In the Old Testament, the verb create has only one subject--God.  God is the only one who can create and the result of God’s creation is always something new.  How refreshing is that?  Create in me a clean heart, O God, prays the psalmist.  Make new in me a heart that is freed from the burden of this sin that I have brought upon myself.  Give me a fresh start.  Only God can really, truly forgive us from the burdens of our sins.

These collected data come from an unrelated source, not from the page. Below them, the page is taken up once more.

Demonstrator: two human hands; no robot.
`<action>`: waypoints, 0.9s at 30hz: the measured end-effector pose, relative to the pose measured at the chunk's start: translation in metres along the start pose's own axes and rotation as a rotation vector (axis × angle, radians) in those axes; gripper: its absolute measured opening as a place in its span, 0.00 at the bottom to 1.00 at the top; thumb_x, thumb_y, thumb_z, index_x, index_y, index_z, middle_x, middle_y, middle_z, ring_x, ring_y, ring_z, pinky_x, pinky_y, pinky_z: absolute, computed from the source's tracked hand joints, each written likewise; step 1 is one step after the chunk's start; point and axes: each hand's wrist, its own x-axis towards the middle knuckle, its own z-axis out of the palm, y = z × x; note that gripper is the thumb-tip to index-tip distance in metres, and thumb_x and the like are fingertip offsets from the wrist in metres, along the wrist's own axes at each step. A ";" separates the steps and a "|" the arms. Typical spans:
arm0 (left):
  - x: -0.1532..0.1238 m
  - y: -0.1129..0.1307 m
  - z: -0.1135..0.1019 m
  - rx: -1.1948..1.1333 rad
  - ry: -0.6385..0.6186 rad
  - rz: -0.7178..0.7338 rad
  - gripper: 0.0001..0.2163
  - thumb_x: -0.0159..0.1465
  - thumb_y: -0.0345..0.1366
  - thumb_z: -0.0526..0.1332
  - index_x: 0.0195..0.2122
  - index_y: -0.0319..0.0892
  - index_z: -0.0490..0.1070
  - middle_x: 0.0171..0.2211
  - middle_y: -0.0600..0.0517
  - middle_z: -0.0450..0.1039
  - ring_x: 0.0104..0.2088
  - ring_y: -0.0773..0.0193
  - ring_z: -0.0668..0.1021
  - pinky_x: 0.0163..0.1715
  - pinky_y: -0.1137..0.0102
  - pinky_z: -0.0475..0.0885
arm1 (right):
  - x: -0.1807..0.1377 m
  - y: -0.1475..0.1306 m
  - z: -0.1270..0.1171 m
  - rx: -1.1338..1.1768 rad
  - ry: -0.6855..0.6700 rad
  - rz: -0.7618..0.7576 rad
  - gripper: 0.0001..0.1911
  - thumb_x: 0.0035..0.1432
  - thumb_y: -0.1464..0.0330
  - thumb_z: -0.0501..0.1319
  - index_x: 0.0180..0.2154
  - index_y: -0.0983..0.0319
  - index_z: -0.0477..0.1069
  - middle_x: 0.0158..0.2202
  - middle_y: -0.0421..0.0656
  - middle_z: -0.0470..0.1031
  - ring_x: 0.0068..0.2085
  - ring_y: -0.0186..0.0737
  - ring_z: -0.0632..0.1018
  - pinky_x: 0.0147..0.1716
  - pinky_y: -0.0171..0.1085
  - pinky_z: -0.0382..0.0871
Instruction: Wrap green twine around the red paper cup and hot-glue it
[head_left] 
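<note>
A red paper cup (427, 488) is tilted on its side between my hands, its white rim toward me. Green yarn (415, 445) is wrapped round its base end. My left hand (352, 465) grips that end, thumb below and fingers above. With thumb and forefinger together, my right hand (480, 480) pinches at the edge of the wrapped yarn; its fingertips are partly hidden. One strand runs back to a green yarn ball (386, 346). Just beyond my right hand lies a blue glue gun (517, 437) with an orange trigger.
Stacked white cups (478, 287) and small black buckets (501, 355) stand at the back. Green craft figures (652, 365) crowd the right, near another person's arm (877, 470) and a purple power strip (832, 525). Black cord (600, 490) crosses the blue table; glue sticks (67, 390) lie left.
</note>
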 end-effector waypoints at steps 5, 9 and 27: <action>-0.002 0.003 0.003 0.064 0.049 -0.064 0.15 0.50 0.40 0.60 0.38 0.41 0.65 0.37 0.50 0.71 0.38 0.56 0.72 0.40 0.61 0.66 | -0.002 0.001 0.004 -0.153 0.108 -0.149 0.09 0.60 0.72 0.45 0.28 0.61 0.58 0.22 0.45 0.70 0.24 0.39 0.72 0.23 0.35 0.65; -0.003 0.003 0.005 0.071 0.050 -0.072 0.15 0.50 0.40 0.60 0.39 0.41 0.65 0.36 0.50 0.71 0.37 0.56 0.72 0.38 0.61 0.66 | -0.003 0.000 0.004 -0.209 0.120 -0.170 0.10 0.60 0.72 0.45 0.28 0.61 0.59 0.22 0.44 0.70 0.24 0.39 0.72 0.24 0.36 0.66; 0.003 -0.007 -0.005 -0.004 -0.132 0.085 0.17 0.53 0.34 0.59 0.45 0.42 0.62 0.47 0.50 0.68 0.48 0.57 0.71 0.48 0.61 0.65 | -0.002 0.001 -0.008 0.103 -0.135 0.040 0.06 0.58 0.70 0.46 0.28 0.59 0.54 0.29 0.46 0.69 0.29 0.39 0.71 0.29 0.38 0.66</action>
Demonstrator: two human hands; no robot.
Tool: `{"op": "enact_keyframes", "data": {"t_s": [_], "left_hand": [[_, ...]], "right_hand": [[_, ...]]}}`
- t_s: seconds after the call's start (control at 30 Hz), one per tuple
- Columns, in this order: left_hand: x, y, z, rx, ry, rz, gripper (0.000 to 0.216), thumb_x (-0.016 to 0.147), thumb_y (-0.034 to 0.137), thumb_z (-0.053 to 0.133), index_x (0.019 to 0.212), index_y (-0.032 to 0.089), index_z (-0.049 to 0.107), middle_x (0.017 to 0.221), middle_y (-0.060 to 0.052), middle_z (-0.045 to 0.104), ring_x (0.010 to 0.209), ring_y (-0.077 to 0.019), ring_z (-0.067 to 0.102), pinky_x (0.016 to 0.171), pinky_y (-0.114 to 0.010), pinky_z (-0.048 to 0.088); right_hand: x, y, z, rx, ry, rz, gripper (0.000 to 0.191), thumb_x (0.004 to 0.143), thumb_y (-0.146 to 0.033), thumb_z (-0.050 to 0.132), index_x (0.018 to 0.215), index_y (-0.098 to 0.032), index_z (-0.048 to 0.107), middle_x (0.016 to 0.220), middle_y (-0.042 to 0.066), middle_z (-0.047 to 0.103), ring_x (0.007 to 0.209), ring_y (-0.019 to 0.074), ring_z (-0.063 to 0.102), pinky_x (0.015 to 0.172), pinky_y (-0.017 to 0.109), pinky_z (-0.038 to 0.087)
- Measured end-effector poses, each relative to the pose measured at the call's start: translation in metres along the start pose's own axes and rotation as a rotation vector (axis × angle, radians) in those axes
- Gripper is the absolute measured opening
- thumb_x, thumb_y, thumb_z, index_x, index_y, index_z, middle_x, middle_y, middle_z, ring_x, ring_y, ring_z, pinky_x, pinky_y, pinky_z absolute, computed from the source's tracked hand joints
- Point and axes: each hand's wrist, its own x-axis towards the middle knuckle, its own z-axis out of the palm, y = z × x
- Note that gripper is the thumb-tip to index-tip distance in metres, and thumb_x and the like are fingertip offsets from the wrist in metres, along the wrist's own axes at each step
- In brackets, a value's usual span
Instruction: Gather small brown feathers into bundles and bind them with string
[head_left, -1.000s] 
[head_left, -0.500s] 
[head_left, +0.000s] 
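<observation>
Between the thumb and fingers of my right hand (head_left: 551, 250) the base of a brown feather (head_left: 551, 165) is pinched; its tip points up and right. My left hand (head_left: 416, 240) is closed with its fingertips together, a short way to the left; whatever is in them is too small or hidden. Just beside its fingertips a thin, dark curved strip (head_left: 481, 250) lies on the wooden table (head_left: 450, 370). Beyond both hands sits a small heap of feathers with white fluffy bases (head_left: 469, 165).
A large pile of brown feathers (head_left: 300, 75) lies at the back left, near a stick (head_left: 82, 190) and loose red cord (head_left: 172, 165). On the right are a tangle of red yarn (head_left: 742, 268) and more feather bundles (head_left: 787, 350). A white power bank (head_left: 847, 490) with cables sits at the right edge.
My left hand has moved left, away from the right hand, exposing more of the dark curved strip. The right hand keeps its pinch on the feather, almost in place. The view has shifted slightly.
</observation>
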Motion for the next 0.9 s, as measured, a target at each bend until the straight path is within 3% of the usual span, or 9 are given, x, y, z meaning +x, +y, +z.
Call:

And yet, we know that God works in mysterious and wonderful ways.  We may experience God’s forgiveness by hearing the words “I forgive you,” from the one from whom we have turned away or from the pastor who proclaims the words during the absolution.  Those three simple words are powerful and have the capacity to give us new life.  Or perhaps we are called to be the ones to offer those words to someone who has hurt us.  Perhaps God is working on our hearts to forgive so that we, too, can experience the lifting of sin’s burden in our lives.  As any one of us who has struggled to forgive or has waited, with heavy heart, to be forgiven knows, it is not easy.  It is not easy to speak the words or to ask for them.  We really need God working in and through and around us to experience their healing effect.  We need God to work in and through and on our hearts to keep continually creating new hearts capable of love and grace and forgiveness.  We need God.  For everything.  Each and every single day of our lives.

Perhaps during Lent, we hear this the most clearly in church.  But Lent can happen at any time in our lives.  The all-to-real consequences of sin weigh heavy on our hearts and so we turn, sinners in need of forgiveness, back to the God whom we know to be gracious and merciful, slow to anger, and abounding in steadfast love.  God frees us from our burdens, lifts us up out of the depths, creates in us newness, and allows us to see the promise of hope and grace around us.  Each and every single day, by God’s grace, God sees in us saints, the forgiven sinners we are. 

And so we pray today, and maybe everyday, with the psalmist:
Create in me a clean heart, O God, and put a new and right spirit within me.  Do not cast me away from your presence, and do not take your holy spirit from me.  Restore to me the joy of your salvation, and sustain in me a willing spirit.  Amen.